Most of the Upper Cretaceous sediments deposited in the U.A.E. are regarded as a seal for middle Cretaceous and older reservoirs. Exceptions to this are the Ilam Formation carbonates, near the base of the Upper Cretaceous succession, and the Simsima Formation carbonates, at the top of the Upper Cretaceous interval. Both can be considered attractive exploration targets. The Ilam Formation has a number of oil shows in the offshore Emirates area, primarily from fracture porosity, and the Simsima has production from Shah Field, primarily from moldic and vuggy porosity. The presence of significant matrix porosity and permeability in the Simsima, which is overlain by essentially nonpermeable fine-grained carbonates, makes this unit a potential target over much of the foredeep area and adjacent shelf.

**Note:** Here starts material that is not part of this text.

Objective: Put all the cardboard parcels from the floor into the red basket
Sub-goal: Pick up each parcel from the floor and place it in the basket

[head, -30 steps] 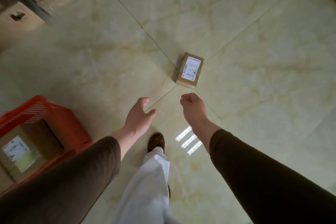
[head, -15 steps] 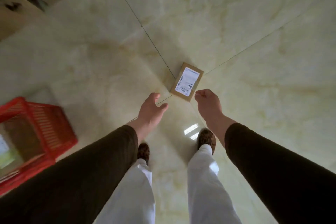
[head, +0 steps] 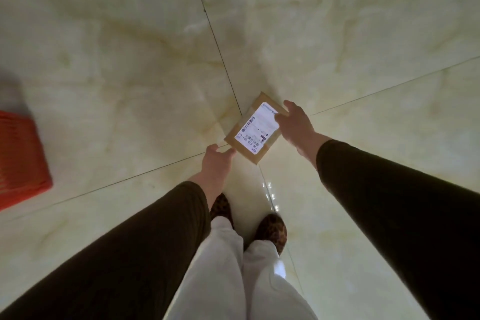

Future potential plays are subtle structural/stratigraphie traps, including: (1) the carbonate buildups of the Shuaiba (Aptian), Mishrif (Cenomanian), and Simsima (Maastrichtian) formations, (2) porosity pinchouts and diagenetic traps of the Habshan, the Lekhwair, and the Kharaib formations and (3) the Cenomanian clastic sediments of western U.A.E., (4) the Diyab Formation (bioclastic sediments) in western offshore Abu Dhabi, and (5) the Arab Formation in western offshore Abu Dhabi, where a well developed Hith Formation anhydrite seal occurs.

Conclusions

Abundant oil and gas reserves have been proved in the U.A.E. and are contained in the Jurassic (Araej and Arab Formations) and Cretaceous (Thamama Group, Mishrif and Simsima formations) reservoirs. Most of these hydrocarbon accumulations are contained in structural traps, though combined strati-graphic/structural traps exist in some areas. In western Abu Dhabi areas, the bulk of oil and gas is in Jurassic reservoirs whose depositional character is modeled by the Holocene of the U.A.E.; in central areas, the bulk of oil is in Lower Cretaceous shallow-water carbonate reservoirs; and in the eastern offshore Abu Dhabi and Dubai, shallow-water carbonate reservoirs are of middle Cretaceous age. In western Abu Dhabi, structural traps can be shown to have started developing in the Late Jurassic. However, moving eastwards, the initiation of structural development of the traps seems to become progressively younger. In the foreland basin, the Sajaa and Margham structures (which produce gas and condensate) are part of the buried frontal thrust of the Oman Mountains overthrust belt. These structural traps can be shown to have started developing in the Late Cretaceous. In the Miocene they were altered by uplift of the present-day Oman Mountains and reactivation of some of the preexisting faults in the area.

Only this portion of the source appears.